O Conselho Nacional de Justiça (CNJ) aprovou, em fevereiro de 2021, o Protocolo para Julgamento com Perspectiva de Gênero (Recomendação 128/22), com o objetivo de que os magistrados julguem sob a lente de gênero, avançando na efetivação da igualdade e nas políticas de equidade de gênero garantidas pela Constituição Federal. Nesse sentido, a jurisprudência trabalhista já repercute a recomendação do CNJ e, provavelmente, deve ser bastante impactada nos próximos anos, já que a discriminação das mulheres nos ambientes de trabalho ainda atinge números elevadíssimos.
Uma pesquisa divulgada em março de 2021, pelo Instituto Brasileiro de Economia da Fundação Getúlio Vargas, com base em análise de dados da Pesquisa Nacional por Amostra de Domicílios – PNAD de 2021, do IBGE, constatou que a taxa de participação feminina na força de trabalho era de 54,5%, enquanto a masculina era de 73,7%.

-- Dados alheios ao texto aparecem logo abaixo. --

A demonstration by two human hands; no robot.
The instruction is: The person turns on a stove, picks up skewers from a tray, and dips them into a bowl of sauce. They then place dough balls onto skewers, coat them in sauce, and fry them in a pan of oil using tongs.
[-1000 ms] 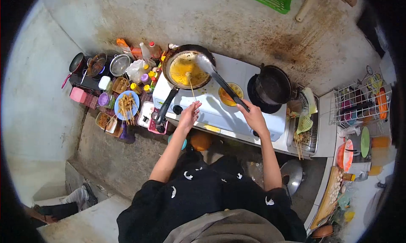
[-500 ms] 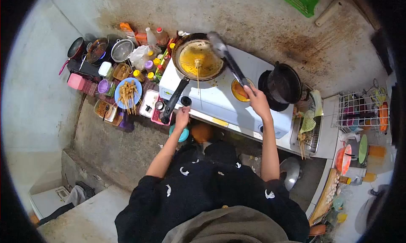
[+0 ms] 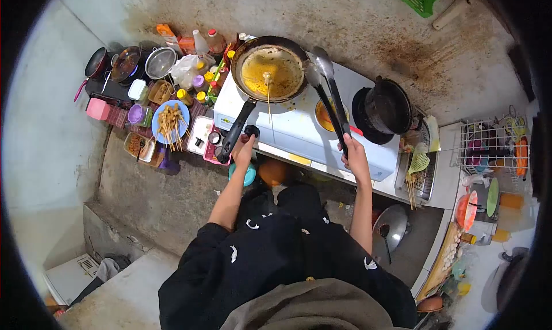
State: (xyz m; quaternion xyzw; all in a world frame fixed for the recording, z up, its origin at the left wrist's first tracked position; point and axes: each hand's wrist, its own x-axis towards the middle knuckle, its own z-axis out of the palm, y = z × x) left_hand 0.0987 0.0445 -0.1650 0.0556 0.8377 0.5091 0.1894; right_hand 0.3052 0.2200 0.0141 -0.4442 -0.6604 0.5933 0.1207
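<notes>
White two-burner stove (image 3: 299, 131): flat enamelled top, rectangular, set on a stained concrete worktop (image 3: 149, 186). Left burner carries a round dark frying pan (image 3: 270, 70) with yellow oil film and a thin wooden skewer (image 3: 268, 97) standing in it, stick leaning over the near rim. Right burner holds a smaller black pot (image 3: 386, 107), matte and sooted. Long metal tongs (image 3: 329, 97), spoon-shaped tips, lie angled across the stove centre with tips beside the pan rim; right hand (image 3: 352, 154) is closed around their black handles at the stove's front edge. Left hand (image 3: 242, 152) curls at the black knob (image 3: 251, 131), just beside the end of the pan's long black handle (image 3: 234, 135). Blue plate (image 3: 169, 122) of skewers sits left of the stove among crowded bottles; little free surface there.
</notes>
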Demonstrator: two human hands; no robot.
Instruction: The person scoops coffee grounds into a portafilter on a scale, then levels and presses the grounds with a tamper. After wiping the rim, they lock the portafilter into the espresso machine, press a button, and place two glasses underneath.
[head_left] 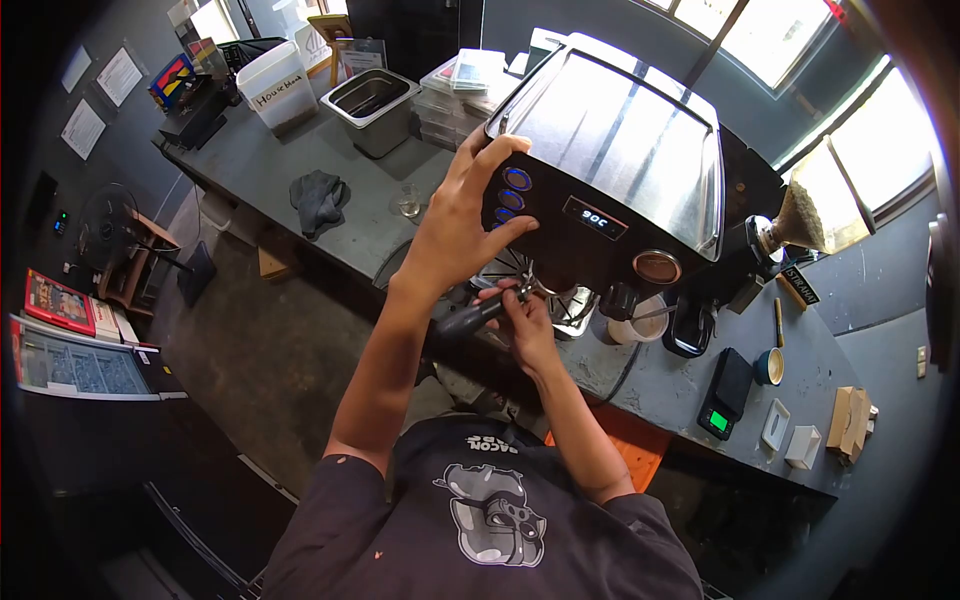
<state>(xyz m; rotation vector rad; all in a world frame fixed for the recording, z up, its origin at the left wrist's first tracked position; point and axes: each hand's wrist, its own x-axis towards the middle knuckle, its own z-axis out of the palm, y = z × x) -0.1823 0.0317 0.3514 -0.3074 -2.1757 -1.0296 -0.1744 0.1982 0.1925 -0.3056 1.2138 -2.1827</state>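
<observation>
A black espresso machine (600,160) with a display reading about 90C stands on the grey counter. My left hand (455,215) rests against its left front corner, fingers and thumb spread around the lit round buttons. Below the machine's front, my right hand (522,318) has its fingers closed around the neck of a portafilter (470,318), near its metal head. The portafilter's dark handle points down and to the left. Its head is partly hidden under the machine.
A grinder (755,250) with beans stands right of the machine. Further right are a black scale (730,385) and a cup (769,367). On the left lie a grey cloth (319,202), a small glass (407,203), a metal container (370,105) and a labelled tub (278,92).
</observation>
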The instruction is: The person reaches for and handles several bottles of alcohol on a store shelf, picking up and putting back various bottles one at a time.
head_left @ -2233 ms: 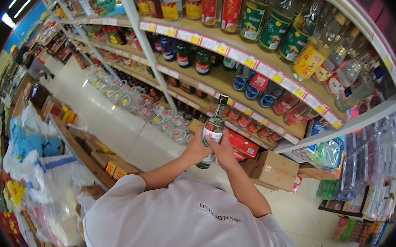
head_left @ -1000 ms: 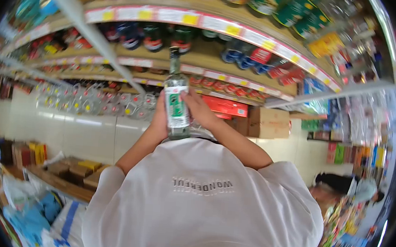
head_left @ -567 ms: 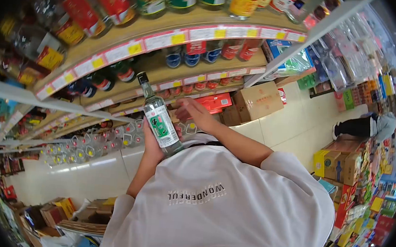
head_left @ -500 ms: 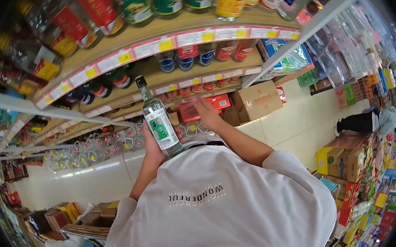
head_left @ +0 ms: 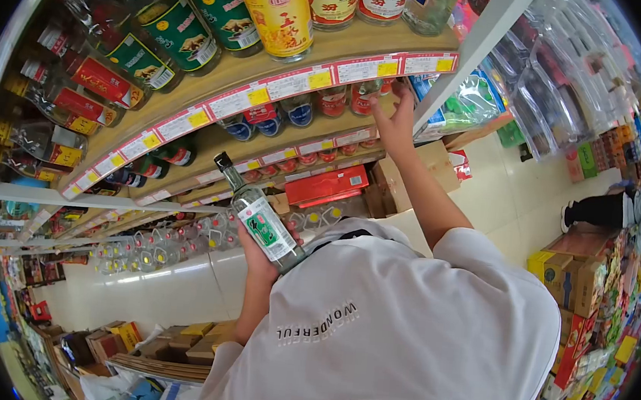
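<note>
My left hand (head_left: 259, 249) is closed round a clear glass liquor bottle (head_left: 266, 228) with a green and white label and a black cap. The bottle leans in front of my shirt, its cap toward the shelves. Out at the right end of the second shelf, my right hand (head_left: 397, 127) reaches in with thumb and fingers apart. Its thumb is right beside a red-labelled bottle (head_left: 364, 96), and the fingertips are under the price strip. Blue-labelled bottles (head_left: 298, 111) stand farther left on that shelf.
Above, the top shelf holds a yellow-labelled bottle (head_left: 279, 17) and green-labelled bottles (head_left: 186, 32). A white upright post (head_left: 470, 57) ends the shelves. Below lie a red box (head_left: 327, 186) and a cardboard carton (head_left: 425, 175). Large clear jugs (head_left: 152, 250) line the floor; a person (head_left: 602, 209) stands at right.
My right hand has moved up and right from in front of the lower shelves to the bottles on the second shelf. The left hand still holds its bottle; the view has shifted.
</note>
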The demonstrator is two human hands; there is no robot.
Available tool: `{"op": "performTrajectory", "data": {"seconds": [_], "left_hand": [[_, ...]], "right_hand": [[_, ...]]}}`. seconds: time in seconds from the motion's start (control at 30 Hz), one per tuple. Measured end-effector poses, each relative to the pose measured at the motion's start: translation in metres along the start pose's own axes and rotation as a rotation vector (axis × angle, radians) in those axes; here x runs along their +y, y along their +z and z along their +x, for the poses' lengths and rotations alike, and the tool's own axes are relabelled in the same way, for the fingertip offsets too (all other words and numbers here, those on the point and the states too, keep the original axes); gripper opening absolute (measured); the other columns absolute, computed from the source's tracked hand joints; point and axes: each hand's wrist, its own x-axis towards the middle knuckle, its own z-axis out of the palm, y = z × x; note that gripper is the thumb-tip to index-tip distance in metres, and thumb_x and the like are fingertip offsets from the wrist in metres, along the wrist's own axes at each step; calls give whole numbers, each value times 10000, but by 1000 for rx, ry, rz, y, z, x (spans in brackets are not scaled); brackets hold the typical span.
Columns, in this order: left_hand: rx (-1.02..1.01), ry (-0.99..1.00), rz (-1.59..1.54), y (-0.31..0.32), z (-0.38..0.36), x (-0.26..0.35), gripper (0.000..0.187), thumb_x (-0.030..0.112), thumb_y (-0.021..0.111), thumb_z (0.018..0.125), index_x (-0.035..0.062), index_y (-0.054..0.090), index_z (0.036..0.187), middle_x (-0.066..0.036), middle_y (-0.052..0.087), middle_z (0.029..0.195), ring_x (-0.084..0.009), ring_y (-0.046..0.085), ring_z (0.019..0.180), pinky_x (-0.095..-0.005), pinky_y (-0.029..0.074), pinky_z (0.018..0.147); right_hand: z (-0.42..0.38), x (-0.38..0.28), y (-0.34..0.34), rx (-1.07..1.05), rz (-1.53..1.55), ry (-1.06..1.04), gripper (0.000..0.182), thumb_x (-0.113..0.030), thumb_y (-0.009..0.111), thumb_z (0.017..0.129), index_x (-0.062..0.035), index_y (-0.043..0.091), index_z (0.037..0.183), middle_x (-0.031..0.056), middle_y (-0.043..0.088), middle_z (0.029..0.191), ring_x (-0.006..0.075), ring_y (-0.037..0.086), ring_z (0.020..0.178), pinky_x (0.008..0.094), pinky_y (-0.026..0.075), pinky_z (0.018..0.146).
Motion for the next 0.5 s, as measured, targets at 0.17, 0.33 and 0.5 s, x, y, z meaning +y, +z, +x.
{"op": "performTrajectory", "data": {"seconds": [0.17, 0.33, 0.5], "left_hand": [[28, 75, -70, 7, 2, -44, 787, 766, 233, 889, 133, 516, 1261, -150, 635, 838, -329, 640, 717, -501, 547, 649], [95, 61, -34, 20, -2, -63, 813, 762, 226, 887, 84, 535, 1211, -137, 638, 825, -323, 639, 711, -500, 543, 651], [92, 78, -2, 29, -1, -75, 800, 764, 219, 885, 118, 537, 1234, -132, 642, 822, -324, 644, 716, -500, 542, 649]], "right_hand": [[42, 7, 11, -42, -80, -148, 706, -260, 799, 701, -14, 472, 1276, 204, 487, 1262, 396, 456, 1151, 488, 345, 988], [45, 22, 30, -40, -178, -258, 743, -292, 824, 657, -33, 488, 1267, 196, 496, 1250, 419, 442, 1132, 512, 377, 933], [46, 5, 21, -34, -177, -235, 655, -272, 816, 655, -64, 541, 1211, 168, 540, 1193, 393, 467, 1117, 500, 395, 931]]}}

As mulheres, além de ocuparem menos vagas no mercado de trabalho, recebem 77,7% do rendimento dos homens e ocupam apenas 37,4% dos cargos gerenciais. E note que aqui não estamos analisando outras interseccionalidades como raça, condição social, entre outras que, certamente, evidenciariam dados ainda mais discrepantes.

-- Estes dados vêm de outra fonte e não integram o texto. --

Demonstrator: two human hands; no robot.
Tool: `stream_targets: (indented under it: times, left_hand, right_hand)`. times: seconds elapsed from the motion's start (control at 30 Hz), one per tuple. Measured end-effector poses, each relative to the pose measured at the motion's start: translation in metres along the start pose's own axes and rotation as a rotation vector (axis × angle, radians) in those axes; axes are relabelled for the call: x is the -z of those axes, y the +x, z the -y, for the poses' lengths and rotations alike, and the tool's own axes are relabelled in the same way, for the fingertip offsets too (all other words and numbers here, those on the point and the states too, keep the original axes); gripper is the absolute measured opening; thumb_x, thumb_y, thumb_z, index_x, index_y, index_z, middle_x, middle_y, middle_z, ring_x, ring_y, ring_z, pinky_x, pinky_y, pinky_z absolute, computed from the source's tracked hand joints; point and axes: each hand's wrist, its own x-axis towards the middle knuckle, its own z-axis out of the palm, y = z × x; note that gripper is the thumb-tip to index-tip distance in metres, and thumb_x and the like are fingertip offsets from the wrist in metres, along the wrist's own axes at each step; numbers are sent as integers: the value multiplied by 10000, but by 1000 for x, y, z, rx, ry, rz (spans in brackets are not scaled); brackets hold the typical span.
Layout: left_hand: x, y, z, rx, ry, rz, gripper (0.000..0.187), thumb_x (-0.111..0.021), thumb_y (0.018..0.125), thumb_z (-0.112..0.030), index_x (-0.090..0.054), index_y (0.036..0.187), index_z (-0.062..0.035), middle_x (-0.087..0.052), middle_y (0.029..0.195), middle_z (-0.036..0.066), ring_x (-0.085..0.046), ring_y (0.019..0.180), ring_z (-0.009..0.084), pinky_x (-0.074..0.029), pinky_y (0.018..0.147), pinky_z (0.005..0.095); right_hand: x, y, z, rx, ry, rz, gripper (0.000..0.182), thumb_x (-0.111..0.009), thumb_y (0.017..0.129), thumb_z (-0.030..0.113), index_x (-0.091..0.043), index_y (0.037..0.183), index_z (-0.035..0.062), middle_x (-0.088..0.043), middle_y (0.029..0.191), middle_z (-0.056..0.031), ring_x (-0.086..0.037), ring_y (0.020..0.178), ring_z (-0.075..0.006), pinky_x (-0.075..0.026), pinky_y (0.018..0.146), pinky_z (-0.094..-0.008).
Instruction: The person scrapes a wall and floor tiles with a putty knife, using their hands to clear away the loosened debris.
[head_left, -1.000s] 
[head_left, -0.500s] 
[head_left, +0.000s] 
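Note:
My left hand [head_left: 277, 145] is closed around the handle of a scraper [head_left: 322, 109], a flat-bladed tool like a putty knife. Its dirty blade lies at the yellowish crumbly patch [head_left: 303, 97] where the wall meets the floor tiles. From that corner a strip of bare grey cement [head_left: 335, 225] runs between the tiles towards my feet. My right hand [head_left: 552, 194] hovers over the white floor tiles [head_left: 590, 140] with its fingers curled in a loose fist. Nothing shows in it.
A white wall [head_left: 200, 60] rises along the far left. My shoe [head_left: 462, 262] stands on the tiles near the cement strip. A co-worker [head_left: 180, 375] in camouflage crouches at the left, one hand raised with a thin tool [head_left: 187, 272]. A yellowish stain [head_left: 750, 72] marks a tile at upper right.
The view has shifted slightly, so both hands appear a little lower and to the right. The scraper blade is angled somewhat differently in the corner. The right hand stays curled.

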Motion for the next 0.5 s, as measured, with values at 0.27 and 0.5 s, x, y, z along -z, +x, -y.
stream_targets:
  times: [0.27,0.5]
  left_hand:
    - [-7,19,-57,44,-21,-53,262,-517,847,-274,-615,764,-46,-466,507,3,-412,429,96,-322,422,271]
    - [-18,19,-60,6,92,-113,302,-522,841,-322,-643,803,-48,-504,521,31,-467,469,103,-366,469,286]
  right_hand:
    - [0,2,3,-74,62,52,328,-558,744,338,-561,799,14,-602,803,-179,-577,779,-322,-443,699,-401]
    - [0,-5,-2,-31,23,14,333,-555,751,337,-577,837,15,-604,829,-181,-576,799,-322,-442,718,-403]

A Constituição Federal, com o objetivo de coibir a discriminação de gênero, assegura a isonomia entre homens e mulheres; a vedação de diferença de salário e de condições de trabalho em razão do sexo; bem como a proteção da mulher no mercado de trabalho.
A própria Consolidação das Leis do Trabalho (CLT) reforça a igualdade salarial para todo trabalho de igual valor, sem distinção de sexo, etnia, nacionalidade ou idade. Ainda, busca corrigir as distorções que afetam o acesso da mulher ao mercado de trabalho, como a expressa proibição de se exigir atestado para comprovar gravidez, considerar o sexo para fins de remuneração, formação profissional e oportunidades de ascensão profissional.
Mas a realidade nos mostra que toda proteção legislativa não foi suficiente. Isto porque, quando a mulher buscava o judiciário para garantir a proteção que lhe é devida, enfrentava decisões que aplicavam o princípio da isonomia sem levar em consideração a estrutura da nossa sociedade ou as desigualdades históricas entre homens e mulheres.
Como exemplo disso, cita-se acórdão publicado em outubro de 2011, no qual o julgador, face à insuficiência de provas (documentais e testemunhais), entendeu pela não comprovação do assédio, embora tenha reconhecido na decisão a dificuldade na obtenção de provas concretas em casos de assédio, descartando completamente os relatos da vítima. (TRT-9 39272011651905 – 7/10/11).
Com o objetivo de que os magistrados julguem sob a lente de gênero, avançando na efetivação da igualdade e nas políticas de equidade, o Conselho Nacional de Justiça (CNJ) aprovou, em fevereiro de 2021, o Protocolo para Julgamento com Perspectiva de Gênero, justamente para trazer efetividade e aprimoramento da cultura da igualdade de gênero, com base nas garantias constitucionais e legais já existentes.
O Protocolo recomenda que os julgadores se perguntem: “mesmo não havendo tratamento diferenciado por parte da lei, há aqui alguma desigualdade estrutural que possa ter um papel relevante no problema concreto?”
Esta análise diferenciada permitiria, inclusive, a inversão do ônus da prova ou até mesmo a distribuição dinâmica do ônus da prova, já consagrado na CLT.
Recentemente, em decisão proferida seguindo o Protocolo para Julgamento com Perspectiva de Gênero, o Juízo da 8ª Vara do Trabalho de São Paulo reverteu a rescisão por justa causa aplicada a mulher que, em razão da gravidez, ausentou-se por mais de 30 dias seguidos ao trabalho (1000573-83.2022.5.02.0708 – 5/8/22).
A Juíza entendeu pela necessidade de tratamento especial à “trabalhadora, mulher e gestante, aspectos que, por si só, já a colocam mais exposta a discriminação no emprego ante a ideia socialmente compartilhada de que a maternidade afeta negativamente a produtividade da mulher”.
Desta forma, considerando que o próprio Judiciário está aplicando julgamento com perspectiva de gênero, embora a situação específica não tenha tratamento diferenciado por parte da lei, cabe às empresas revisitarem procedimentos internos, bem como treinar os seus empregados, com o objetivo de reconhecer as desigualdades históricas, sociais, culturais e políticas que as mulheres estão submetidas, evitando, consequentemente, o passivo trabalhista e se adequando ao tratamento esperado pela sociedade, garantindo o direito mais importante de todos: a dignidade da pessoa humana.